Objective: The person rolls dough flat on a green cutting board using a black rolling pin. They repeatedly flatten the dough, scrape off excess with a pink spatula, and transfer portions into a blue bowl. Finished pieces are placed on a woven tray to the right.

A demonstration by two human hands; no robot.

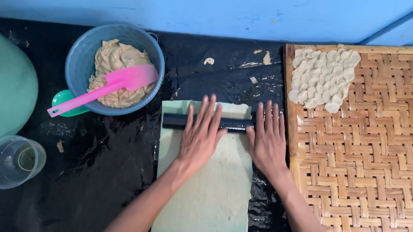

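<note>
Roller (236, 125) under our flat left hand (200, 137) and right hand (267, 143), fingers straight, slightly spread, pressing dough (208, 198).

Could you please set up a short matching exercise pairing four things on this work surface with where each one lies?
Things:
1. pink spatula
2. dark rolling pin
3. small dough rounds
4. clear cup

Places:
A. on the woven bamboo tray
B. at the far left, on the black sheet
C. across the blue bowl of dough
D. under both hands, on the flat dough sheet

Pairs: 1-C, 2-D, 3-A, 4-B
</note>
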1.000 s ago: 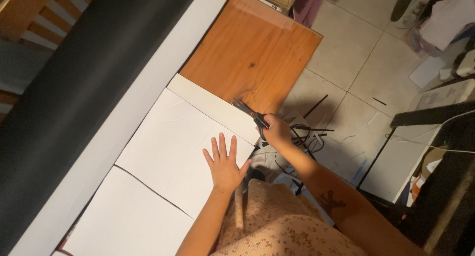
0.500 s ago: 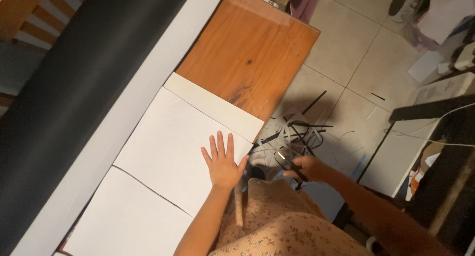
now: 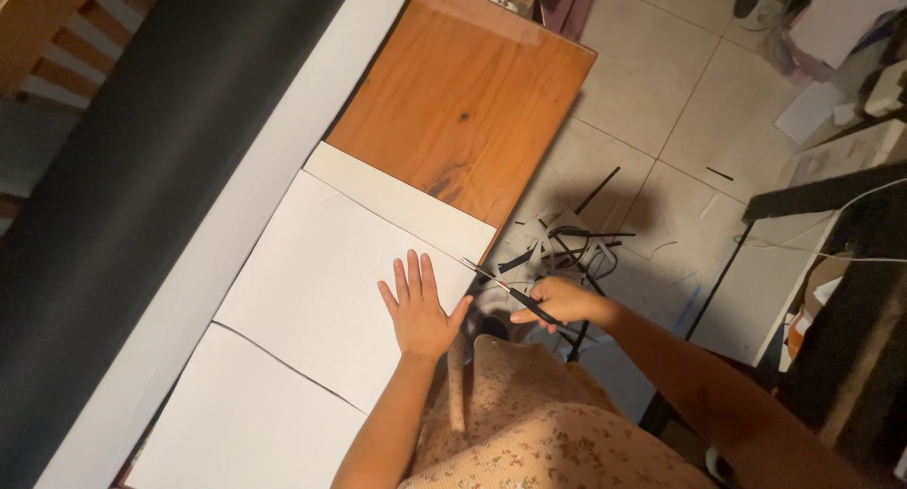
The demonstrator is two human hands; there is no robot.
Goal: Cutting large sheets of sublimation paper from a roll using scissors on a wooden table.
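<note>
My left hand (image 3: 419, 308) lies flat, fingers spread, on a large white sheet (image 3: 326, 281) near the table's front edge. My right hand (image 3: 559, 303) grips black-handled scissors (image 3: 510, 291) just off the table edge, blades pointing toward the sheet's corner. A narrow cream strip (image 3: 402, 202) lies along the sheet's far side, and another white sheet (image 3: 246, 423) lies beside it to the left.
The sheets rest on a wooden table (image 3: 463, 102) with a black and white board (image 3: 161, 168) along its far side. Black and white paper offcuts (image 3: 576, 243) litter the tiled floor. A dark desk with cables (image 3: 841, 253) stands at the right.
My right hand drew the scissors back from the sheet's far corner toward my body, then raised them to the sheet's near edge. My left hand stayed flat on the sheet.
</note>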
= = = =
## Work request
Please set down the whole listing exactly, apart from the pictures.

## Result of the exercise
Objective: The person rolls dough flat on a green cutting board using a black rolling pin. They repeatedly flatten the dough, scrape off excess with a pink spatula, and transfer portions into a blue bowl. Finished pieces are placed on a woven tray to the right.

A demonstration by two human hands; no robot.


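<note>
Roller (236, 125) under our flat left hand (200, 137) and right hand (267, 143), fingers straight, slightly spread, pressing dough (208, 198).

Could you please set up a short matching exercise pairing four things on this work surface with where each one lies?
Things:
1. pink spatula
2. dark rolling pin
3. small dough rounds
4. clear cup

Places:
A. on the woven bamboo tray
B. at the far left, on the black sheet
C. across the blue bowl of dough
D. under both hands, on the flat dough sheet

Pairs: 1-C, 2-D, 3-A, 4-B
</note>
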1.000 s ago: 
0.500 s ago: 
now: 
The demonstrator is two human hands; there is no robot.
Goal: Cutting large sheets of sublimation paper from a roll using scissors on a wooden table.
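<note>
My left hand (image 3: 419, 308) lies flat, fingers spread, on a large white sheet (image 3: 326, 281) near the table's front edge. My right hand (image 3: 559, 303) grips black-handled scissors (image 3: 510, 291) just off the table edge, blades pointing toward the sheet's corner. A narrow cream strip (image 3: 402, 202) lies along the sheet's far side, and another white sheet (image 3: 246, 423) lies beside it to the left.
The sheets rest on a wooden table (image 3: 463, 102) with a black and white board (image 3: 161, 168) along its far side. Black and white paper offcuts (image 3: 576, 243) litter the tiled floor. A dark desk with cables (image 3: 841, 253) stands at the right.
My right hand drew the scissors back from the sheet's far corner toward my body, then raised them to the sheet's near edge. My left hand stayed flat on the sheet.
</note>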

The answer contains nothing more.